This article, written by ARAR Foundation co-founder Avetik Chalabyan, was originally published in Armenian by Mediamax on January 3, 2023 and has been translated into English by Weekly contributor Ara Nazarian, PhD.

Avetik Chalabyan

Over the course of the past year, in a series of articles entitled “Armenia’s Fatal Choice,” I have outlined my thoughts about the steps that the current Armenian state and its active political community should take following the removal from power of Nikol Pashinyan’s failed regime. Following the series publication, the current regime continued to complicate the situation in Armenia with its ongoing failures, and the unfavorable geopolitical shifts in the region aggravated the existing external challenges. Today we face the question of how we can preserve and develop our independent state, and what future goals this should serve in order to mobilize the creative energy of our entire nation and become a self-sufficient and independent entity in our troubled region.

What is the mission of the Republic of Armenia?

At first glance, it seems that the answer to this question is already provided in the Declaration of Independence of the Republic of Armenia, by which the newly-created Republic of Armenia actually assumed the function of the unified state of the Armenian people, and as such, the key mission of ensuring the security and prosperity of the Armenian people. However, the reality is that during the past 32 years following the adoption of the Declaration of Independence, the Republic of Armenia not only did not become the unified state of the Armenian people and its center of gravity, but also at least one third of its inhabitants, about 1.2 million people, emigrated from the country during that period, presumably considering that the state is unable to provide them with a sufficient level of security or prosperity.

Moreover, during this period, Armenia was noted as a country with a high level of poverty and lower average standard of living than that of developed countries, matters further compounded by the collapse of the previously formed security system in recent years. The cumulative effect of these shortcomings has resulted in the sharp escalation of the security challenges facing the nation. Therefore, if we consider the Republic of Armenia as the unified system tasked with facilitating the security and prosperity of the Armenian people, then the state has not fulfilled its mission either now or in the past.

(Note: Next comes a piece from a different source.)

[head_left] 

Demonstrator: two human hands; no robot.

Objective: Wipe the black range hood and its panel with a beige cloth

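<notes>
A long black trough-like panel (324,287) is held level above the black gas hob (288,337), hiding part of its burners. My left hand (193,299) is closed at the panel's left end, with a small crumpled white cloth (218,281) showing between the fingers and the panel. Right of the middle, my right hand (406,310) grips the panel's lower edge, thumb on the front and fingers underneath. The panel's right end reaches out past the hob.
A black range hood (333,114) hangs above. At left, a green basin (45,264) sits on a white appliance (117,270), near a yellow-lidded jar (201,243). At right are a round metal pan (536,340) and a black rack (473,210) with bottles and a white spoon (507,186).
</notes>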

The Republic of Armenia also does not enjoy a position of value in the region. For instance, our close neighbor Azerbaijan is positioning itself to become a major exporter of energy resources; Turkey aspires to become the predominant military force within the region in addition to serving as the main center of various Eurasian transit flows; and our other neighbor Georgia is aiming to be a transit corridor and a tourist destination. However, the positioning of Armenia is yet to be clarified, as it is not addressing any significant regional issues, resulting in Armenia not enjoying any tangible advantages from the regional processes, which in turn negatively impacts its defense capabilities and economic development. In a sense, these factors are all interconnected, because 100 years ago, the same Turkey and Azerbaijan, having managed to seize a significant part of the territories of the Republic of Armenia, imposed such a map on it that significantly limits Armenia’s defense, transit and resource capabilities, thereby forcing existence in extremely unfavorable geographical conditions. If this pattern continues without radical changes, our security challenges will not only go unsolved, but will continue to worsen, threatening the very existence of the independent state itself, as it happened in 1920.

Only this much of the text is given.